- To do -
Please retype all the data below exactly, line for line.

- Provided data -
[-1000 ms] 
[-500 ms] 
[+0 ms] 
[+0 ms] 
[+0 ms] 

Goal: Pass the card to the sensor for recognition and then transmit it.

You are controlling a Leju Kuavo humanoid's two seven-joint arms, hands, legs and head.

- Response area -
[-1000 ms] 
[-500 ms] 
[+0 ms] 
[+0 ms] 
[+0 ms] 

Goal: Pass the card to the sensor for recognition and then transmit it.

You are controlling a Leju Kuavo humanoid's two seven-joint arms, hands, legs and head.

The exercise calls for nothing more than this answer.